GoFFish is based on our EuroPar 2013 paper. GoFFish v3 is a complete re-write of GoFFish v2 (https://github.com/usc-cloud/goffish/tree/master/v2.0RC2), that was earlier developed at USC. It is a component centric programming model, similar to Google's Pregel (and its Apache Giraph open source implementation), but uses a weakly connected component (subgraph, rather than a vertex) as a unit of computing. This benefits with fewer supersteps for convergence, and reduced messaging between vertices. This has shown to out-perform Apache Giraph for several graph algorithms. GoFFish is conceptually similar to Giraph++ and Blogel, but using subgraph (not partitions) as a unit of computing, and implemented in Java (not C++) with native support for HDFS and integration with Apache Hama/Giraph.

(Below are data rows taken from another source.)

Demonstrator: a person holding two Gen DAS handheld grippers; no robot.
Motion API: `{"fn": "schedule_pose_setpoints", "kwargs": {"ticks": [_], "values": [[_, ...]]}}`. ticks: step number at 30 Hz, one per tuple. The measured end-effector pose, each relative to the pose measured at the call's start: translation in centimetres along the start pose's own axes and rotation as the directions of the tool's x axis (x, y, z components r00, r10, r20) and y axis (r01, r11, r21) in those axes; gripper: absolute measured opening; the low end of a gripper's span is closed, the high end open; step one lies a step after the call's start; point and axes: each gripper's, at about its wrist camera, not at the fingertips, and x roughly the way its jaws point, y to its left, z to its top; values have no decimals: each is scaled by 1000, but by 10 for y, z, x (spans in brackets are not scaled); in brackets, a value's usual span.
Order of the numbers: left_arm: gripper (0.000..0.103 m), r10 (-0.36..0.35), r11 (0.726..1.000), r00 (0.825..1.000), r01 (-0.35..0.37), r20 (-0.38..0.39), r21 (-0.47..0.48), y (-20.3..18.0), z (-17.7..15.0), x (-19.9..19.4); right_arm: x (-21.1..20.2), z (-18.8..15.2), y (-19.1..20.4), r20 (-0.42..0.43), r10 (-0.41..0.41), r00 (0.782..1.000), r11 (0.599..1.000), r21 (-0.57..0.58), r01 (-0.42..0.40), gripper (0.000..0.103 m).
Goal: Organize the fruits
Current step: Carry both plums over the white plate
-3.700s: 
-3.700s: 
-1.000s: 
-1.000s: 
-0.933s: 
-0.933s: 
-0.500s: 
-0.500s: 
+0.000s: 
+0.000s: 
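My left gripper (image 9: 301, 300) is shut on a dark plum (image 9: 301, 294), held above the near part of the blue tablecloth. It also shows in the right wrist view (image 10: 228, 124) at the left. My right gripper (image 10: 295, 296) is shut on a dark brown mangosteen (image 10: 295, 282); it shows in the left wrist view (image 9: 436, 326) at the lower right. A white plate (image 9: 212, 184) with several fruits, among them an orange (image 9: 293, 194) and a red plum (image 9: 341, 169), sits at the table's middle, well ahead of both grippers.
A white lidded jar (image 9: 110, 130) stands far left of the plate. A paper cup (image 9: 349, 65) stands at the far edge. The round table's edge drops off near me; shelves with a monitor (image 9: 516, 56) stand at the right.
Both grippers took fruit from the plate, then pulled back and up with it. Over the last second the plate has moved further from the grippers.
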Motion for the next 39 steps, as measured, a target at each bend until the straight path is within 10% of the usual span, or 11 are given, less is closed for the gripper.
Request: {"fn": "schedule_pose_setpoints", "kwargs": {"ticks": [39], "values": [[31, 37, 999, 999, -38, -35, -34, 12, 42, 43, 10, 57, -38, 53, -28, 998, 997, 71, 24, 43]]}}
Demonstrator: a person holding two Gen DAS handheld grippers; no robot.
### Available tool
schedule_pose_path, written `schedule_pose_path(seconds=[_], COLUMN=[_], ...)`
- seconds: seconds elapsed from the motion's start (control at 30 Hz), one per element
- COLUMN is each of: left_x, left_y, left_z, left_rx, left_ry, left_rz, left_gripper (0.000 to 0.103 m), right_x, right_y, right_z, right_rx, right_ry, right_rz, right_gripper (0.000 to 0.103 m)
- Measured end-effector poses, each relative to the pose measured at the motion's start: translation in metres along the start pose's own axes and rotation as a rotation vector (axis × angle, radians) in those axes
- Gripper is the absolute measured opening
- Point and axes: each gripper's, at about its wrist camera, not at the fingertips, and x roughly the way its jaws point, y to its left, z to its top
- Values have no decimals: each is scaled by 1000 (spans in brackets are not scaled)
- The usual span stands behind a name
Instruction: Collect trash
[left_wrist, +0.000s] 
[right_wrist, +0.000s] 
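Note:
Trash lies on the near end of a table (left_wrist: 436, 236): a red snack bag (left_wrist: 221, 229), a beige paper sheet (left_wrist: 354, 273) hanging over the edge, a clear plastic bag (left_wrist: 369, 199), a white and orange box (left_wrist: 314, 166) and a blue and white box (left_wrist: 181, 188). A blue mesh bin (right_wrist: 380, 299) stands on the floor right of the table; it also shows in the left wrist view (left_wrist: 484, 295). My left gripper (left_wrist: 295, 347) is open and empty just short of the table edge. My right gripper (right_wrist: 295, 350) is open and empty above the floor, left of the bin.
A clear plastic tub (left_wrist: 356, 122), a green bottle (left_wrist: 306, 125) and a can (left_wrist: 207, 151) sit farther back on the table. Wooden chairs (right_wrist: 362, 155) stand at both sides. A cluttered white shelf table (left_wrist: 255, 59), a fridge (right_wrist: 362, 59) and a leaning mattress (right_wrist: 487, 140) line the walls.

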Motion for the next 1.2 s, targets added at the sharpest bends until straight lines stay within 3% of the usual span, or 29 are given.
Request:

- Simmhan, Y.; Kumbhare, A.; Wickramaarachchi, C.; Nagarkar, S.; Ravi, S.; Raghavendra, C. & Prasanna, V., GoFFish: A Sub-Graph Centric Framework for Large-Scale Graph Analytics, International European Conference on Parallel Processing (EuroPar), 2014, http://link.springer.com/chapter/10.1007/978-3-319-09873-9_38
- GoFFish Tech Report: https://arxiv.org/pdf/1311.5949.pdf
GoFFish v3, implemented at the DREAM:Lab at IISc, Bangalore, uses a similar subgraph-centric API as earlier versions but is implemented using existing distributed processing engines to improve manageability. Two implementation, using Apache Hama and Apache Giraph, are available, along with several new graph algorithms implemented. There are also easy deployment options using Docker. GoFFish v3 uses HDFS instead of GoFS, and is focussed on single large graph.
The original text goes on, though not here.